» **WORK ORDER**
Each line below must be transcribed exactly, and no picture may appear in the transcription.

» **DATA**
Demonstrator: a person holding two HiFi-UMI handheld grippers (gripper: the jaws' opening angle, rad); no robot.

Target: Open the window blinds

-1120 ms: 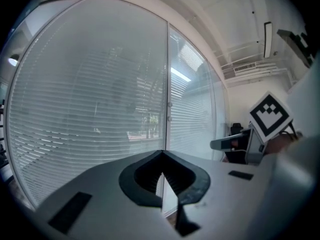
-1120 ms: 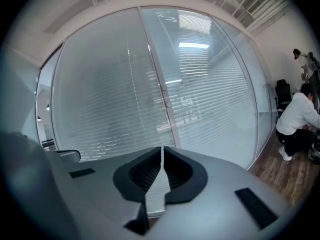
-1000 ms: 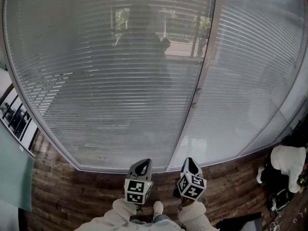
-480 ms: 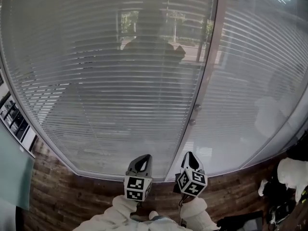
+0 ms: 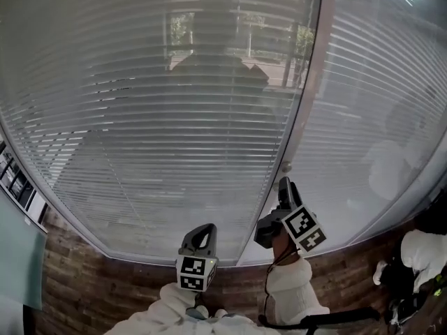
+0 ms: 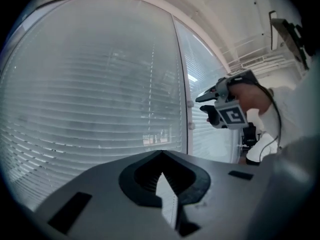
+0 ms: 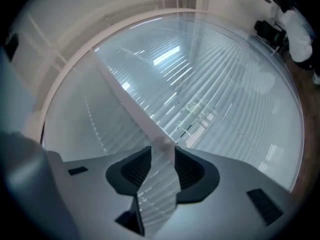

» **YOUR RESPONSE**
Demonstrator: a person holding two HiFi-UMI handheld grippers (gripper: the jaws' opening angle, rad); no robot.

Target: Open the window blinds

-1120 ms: 
-1120 ms: 
-1000 ms: 
-480 ms: 
+0 ms: 
+0 ms: 
+0 ms: 

What precedes this is the full answer.